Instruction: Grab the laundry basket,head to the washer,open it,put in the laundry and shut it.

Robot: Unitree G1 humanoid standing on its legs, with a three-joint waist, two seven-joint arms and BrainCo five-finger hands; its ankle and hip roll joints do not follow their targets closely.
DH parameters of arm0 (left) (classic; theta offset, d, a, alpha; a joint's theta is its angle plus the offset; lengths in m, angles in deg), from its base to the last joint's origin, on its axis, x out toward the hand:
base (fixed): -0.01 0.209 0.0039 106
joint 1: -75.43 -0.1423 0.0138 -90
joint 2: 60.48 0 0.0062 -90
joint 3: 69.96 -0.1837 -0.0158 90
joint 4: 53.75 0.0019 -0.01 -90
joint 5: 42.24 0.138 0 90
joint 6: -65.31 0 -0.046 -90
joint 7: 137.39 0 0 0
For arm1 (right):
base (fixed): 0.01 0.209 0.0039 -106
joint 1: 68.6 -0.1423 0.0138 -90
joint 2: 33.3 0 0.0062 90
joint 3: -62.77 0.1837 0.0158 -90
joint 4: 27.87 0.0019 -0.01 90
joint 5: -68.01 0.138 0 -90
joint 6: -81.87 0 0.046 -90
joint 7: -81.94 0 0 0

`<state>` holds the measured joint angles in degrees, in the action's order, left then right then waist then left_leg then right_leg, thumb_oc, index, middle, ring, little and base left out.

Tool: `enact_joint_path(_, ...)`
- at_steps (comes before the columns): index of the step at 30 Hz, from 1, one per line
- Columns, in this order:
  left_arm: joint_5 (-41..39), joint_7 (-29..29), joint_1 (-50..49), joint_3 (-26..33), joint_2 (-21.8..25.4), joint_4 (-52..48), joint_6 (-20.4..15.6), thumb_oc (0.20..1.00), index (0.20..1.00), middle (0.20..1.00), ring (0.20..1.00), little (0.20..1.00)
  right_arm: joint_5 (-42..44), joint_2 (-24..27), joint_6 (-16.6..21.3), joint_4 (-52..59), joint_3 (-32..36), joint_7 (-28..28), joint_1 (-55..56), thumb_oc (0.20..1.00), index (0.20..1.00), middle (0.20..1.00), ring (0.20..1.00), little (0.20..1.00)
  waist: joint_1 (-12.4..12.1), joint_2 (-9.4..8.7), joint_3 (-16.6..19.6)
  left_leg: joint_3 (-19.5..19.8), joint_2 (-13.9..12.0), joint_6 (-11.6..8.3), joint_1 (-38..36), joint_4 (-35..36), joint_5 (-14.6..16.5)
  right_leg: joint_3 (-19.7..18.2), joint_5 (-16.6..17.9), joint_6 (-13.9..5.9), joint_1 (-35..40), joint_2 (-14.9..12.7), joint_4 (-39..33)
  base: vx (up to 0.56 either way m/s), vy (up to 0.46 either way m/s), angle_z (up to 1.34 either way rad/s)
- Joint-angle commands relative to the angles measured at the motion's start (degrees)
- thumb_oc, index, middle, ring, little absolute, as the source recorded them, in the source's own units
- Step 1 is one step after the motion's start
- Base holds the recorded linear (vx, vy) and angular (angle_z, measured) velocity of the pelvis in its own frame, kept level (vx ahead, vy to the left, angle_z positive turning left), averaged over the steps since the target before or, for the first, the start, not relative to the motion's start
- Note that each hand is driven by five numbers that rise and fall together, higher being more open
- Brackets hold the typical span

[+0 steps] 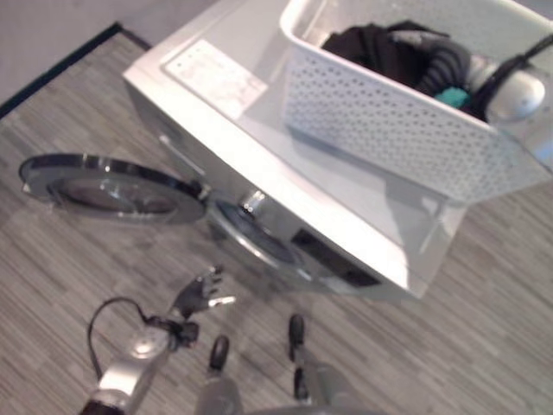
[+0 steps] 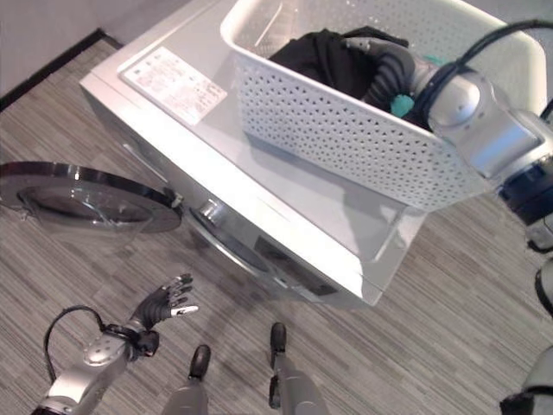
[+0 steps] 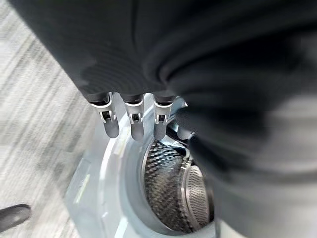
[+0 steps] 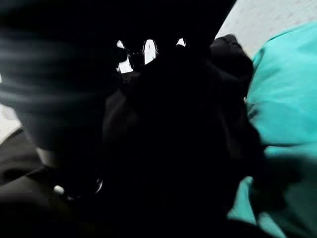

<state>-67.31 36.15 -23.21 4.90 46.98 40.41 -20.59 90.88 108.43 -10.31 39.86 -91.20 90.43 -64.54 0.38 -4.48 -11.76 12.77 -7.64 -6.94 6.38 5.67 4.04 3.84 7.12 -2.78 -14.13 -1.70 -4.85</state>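
Both steps of carrying and opening look done: white perforated plastic laundry basket [image 2: 363,130] sits on the silver-grey front-loading washer [image 1: 285,186], round glass-centred door [image 1: 108,186] swung wide, the left hand [image 2: 164,303] hangs loose-fingered, and the right hand [image 2: 393,65], whose fingers I cannot tell, reaches into black clothing [image 2: 324,56], calling next for a grip and lift to the drum.

- Left hand [image 2: 164,304]: silver fingers with dark tips, dark ribbed cover over its back and wrist.
- Left arm [image 2: 86,367]: smooth silver-grey shell.
- Right arm [image 2: 484,121]: rounded silver-grey shell, with a dark ribbed cover toward the wrist.
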Motion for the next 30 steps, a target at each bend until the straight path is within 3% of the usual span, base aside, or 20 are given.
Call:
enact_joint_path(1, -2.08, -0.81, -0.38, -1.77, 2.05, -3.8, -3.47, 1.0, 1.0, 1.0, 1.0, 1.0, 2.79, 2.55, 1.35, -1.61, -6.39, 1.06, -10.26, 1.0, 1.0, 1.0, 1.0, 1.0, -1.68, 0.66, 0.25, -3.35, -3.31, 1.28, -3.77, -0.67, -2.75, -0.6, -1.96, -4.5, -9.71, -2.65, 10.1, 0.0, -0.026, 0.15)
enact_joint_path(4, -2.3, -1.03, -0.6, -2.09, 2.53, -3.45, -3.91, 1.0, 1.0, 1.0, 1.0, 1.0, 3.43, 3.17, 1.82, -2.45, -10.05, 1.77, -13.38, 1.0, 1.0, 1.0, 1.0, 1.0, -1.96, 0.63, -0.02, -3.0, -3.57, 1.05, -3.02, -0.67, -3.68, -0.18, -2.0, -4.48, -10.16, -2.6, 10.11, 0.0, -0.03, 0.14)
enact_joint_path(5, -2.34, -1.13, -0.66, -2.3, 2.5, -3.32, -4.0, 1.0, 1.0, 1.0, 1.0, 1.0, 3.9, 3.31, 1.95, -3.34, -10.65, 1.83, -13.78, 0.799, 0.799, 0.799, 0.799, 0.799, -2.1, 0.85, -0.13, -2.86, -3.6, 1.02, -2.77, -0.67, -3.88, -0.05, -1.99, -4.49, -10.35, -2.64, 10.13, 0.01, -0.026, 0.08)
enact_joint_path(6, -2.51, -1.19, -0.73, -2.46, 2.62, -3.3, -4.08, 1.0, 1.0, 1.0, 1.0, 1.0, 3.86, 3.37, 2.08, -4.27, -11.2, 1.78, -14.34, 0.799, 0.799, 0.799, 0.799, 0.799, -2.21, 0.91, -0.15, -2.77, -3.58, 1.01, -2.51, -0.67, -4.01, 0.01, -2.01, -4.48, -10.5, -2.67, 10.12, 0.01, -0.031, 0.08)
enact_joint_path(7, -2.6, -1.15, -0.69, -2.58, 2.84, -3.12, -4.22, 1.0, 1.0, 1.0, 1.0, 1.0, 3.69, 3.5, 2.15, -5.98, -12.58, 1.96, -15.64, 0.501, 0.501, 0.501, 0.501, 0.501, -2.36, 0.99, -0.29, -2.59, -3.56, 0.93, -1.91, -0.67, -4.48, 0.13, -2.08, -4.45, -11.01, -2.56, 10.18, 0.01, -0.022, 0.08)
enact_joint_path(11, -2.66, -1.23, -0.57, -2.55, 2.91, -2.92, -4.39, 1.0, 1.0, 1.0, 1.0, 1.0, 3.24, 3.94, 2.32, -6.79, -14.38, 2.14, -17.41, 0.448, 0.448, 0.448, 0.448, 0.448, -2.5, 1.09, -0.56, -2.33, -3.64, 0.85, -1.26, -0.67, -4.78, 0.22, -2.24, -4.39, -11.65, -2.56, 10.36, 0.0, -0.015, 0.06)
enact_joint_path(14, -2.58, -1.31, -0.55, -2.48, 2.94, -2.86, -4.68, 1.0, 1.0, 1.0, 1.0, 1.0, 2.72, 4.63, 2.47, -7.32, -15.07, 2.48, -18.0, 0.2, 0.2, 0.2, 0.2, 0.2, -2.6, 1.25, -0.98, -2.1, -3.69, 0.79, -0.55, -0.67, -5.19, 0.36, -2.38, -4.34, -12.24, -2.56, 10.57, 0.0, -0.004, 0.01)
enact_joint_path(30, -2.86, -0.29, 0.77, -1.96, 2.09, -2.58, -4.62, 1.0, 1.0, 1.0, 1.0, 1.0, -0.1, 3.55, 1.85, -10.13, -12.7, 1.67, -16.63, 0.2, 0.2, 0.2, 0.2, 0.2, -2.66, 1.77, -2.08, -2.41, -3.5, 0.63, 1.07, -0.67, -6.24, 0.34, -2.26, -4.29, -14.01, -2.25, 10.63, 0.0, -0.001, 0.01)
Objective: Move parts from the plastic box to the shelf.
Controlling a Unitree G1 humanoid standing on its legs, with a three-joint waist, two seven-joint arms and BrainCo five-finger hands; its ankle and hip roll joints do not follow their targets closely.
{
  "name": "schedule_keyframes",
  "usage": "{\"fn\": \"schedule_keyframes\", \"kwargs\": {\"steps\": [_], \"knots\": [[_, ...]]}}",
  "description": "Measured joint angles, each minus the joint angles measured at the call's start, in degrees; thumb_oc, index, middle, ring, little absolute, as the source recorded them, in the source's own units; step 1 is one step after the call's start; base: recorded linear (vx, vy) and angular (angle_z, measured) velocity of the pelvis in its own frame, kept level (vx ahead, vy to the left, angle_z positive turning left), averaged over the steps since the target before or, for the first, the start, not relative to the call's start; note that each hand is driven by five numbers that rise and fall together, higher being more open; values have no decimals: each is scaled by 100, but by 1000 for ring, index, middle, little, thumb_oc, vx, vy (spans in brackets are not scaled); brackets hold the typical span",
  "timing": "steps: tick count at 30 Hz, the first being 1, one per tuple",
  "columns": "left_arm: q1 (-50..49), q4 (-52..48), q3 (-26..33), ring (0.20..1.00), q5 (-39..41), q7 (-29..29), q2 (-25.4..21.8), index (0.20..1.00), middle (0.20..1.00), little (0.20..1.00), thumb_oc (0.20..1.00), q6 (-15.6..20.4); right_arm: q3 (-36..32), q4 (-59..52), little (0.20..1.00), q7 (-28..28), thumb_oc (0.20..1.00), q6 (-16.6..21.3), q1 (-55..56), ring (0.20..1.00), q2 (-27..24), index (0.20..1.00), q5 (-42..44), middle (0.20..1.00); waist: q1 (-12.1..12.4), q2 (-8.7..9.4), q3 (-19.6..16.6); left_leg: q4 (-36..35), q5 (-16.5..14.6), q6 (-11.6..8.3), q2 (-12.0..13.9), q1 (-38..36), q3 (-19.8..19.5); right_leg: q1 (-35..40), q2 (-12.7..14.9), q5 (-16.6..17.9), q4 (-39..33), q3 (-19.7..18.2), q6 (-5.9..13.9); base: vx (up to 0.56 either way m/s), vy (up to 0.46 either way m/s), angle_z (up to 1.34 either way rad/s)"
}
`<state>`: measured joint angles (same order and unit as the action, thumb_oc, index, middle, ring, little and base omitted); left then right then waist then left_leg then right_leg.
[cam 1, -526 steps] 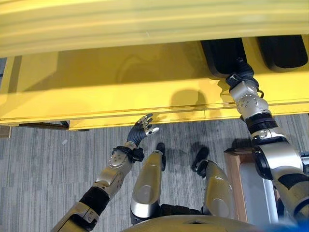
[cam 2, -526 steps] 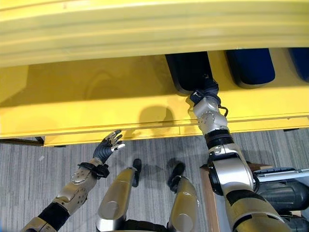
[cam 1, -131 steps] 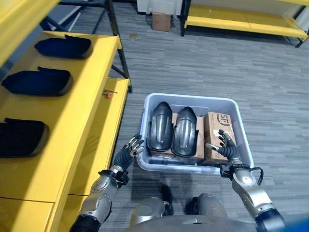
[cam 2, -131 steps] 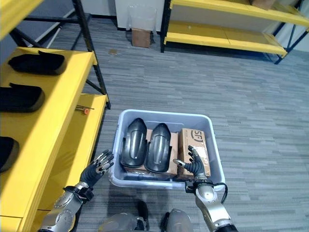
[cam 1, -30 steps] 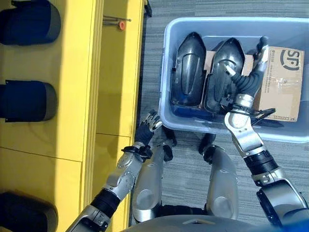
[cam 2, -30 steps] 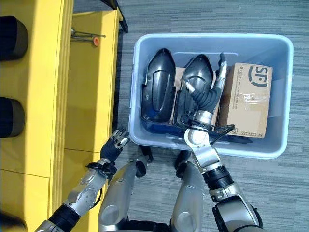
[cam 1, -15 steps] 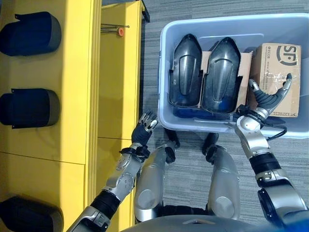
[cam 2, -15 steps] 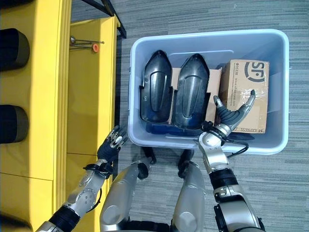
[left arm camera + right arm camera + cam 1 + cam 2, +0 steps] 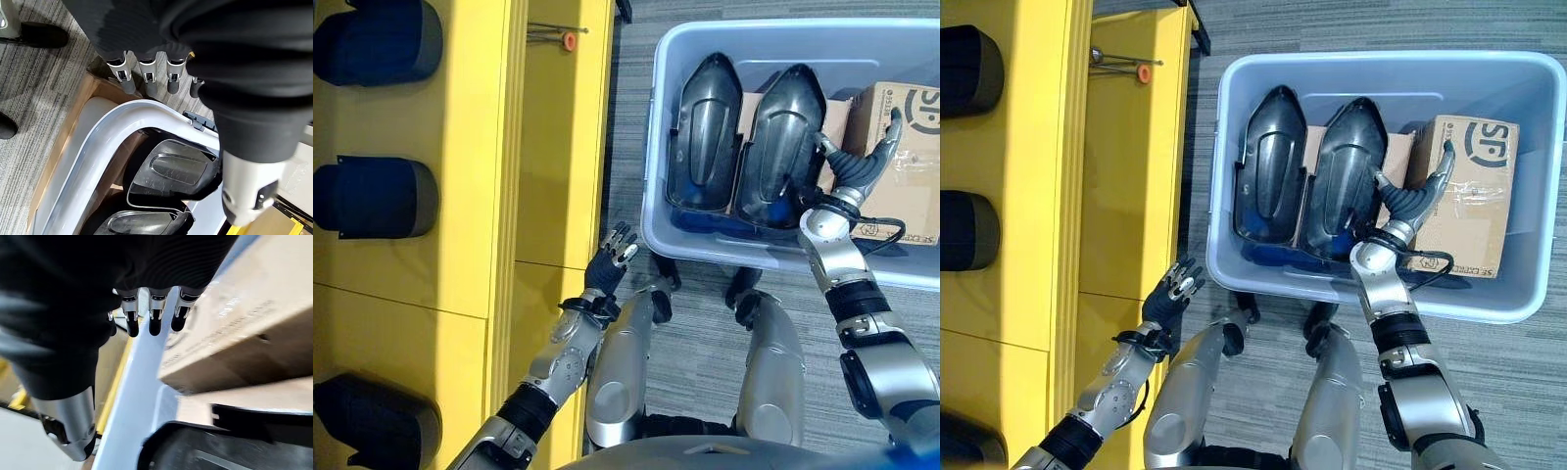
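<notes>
A pale blue box [image 9: 1518, 294] stands on the grey carpet [image 9: 1547, 392], just beside the low yellow shelf [image 9: 1131, 176]. Two glossy black parts [image 9: 1271, 166] lie side by side in the box, against its shelf-side wall and middle, their pointed ends toward the far wall. They rest on brown cardboard, and a carton [image 9: 1474, 191] fills the corner away from the shelf. The carton bears a round black logo, clear tape and small print too fine to make out.

The right hand [image 9: 1408, 209] reaches over the near wall, fingers straight and spread, thumb apart, hovering between the second part [image 9: 1347, 171] and the carton; it grasps nothing. The left hand [image 9: 1171, 291] hangs released over the near edge of the low shelf, well apart from the box, fingers loosely spread.

On the higher shelf level lie more dark parts [image 9: 382, 196] in a row. An orange-tipped tool [image 9: 1126, 67] lies at the far end of the low shelf.
</notes>
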<state>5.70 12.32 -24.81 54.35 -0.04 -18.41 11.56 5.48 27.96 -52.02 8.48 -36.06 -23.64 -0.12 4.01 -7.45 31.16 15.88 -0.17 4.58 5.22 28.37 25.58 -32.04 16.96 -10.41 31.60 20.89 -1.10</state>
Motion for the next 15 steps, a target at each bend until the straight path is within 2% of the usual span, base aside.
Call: {"fn": "schedule_keyframes", "kwargs": {"steps": [3,5,8,11,15], "knots": [[-3,2,0,1000,3,-19,-2,1000,1000,1000,1000,21,240,-517,1000,-162,1000,-1,32,1000,-35,1000,-656,1000,-24,0,0,-37,29,16,-21,46,13,-74,11,5,6,-10,7,-20,20,0],[-2,13,0,1000,5,-55,-2,1000,1000,1000,1000,37,360,-613,1000,-180,1000,-24,40,1000,-37,1000,-755,1000,-22,0,0,-76,53,21,-36,51,17,-98,13,6,15,-18,7,0,0,0],[0,31,0,1000,122,-226,-3,1000,1000,1000,1000,32,457,-309,1000,-145,1000,-250,172,1000,10,1000,-203,1000,-25,0,0,-81,56,20,-36,50,23,-100,12,6,12,-23,6,-15,21,0],[0,32,15,1000,123,-266,-15,1000,1000,1000,1000,68,373,219,1000,-70,1000,-264,374,1000,8,1000,218,1000,-14,0,0,-82,57,22,-41,50,22,-97,10,13,5,-28,11,0,0,0],[45,28,25,1000,131,-252,-26,1000,1000,1000,1000,112,372,679,1000,425,1000,-163,472,1000,22,1000,520,1000,-71,0,0,-62,66,28,-29,39,-6,-52,2,29,25,-15,20,-30,-43,2]]}}
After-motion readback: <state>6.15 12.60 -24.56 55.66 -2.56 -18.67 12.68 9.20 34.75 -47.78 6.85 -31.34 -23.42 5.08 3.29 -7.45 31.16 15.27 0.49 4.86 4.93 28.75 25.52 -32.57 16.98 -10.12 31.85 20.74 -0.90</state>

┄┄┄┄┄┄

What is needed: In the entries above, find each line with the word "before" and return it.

Exercise output:
- at_steps (comes before the columns): index of the step at 30 Hz, from 1, one per line
- Base holds the recorded linear (vx, vy) and angular (angle_z, measured) velocity of the pelvis in its own frame, kept level (vx ahead, vy to the left, angle_z positive turning left), averaged over the steps since the target before or, for the first, the start, not relative to the motion's start
  "description": "Measured joint angles, each minus the joint angles measured at the call's start, in degrees; thumb_oc, index, middle, ring, little absolute, as the source recorded them, in the source's own units; step 1 is one step after the call's start; base: recorded linear (vx, vy) and angular (angle_z, measured) velocity of the pelvis in its own frame, kept level (vx ahead, vy to the left, angle_z positive turning left), averaged over the steps since the target before or, for the first, the start, not relative to the call's start; note that each hand is driven by five numbers that rise and fall together, higher being more open; values have no decimals: each is scaled by 100, but by 1000 for ring, index, middle, little, thumb_oc, vx, vy (spans in brackets are not scaled); brackets hold the typical span",

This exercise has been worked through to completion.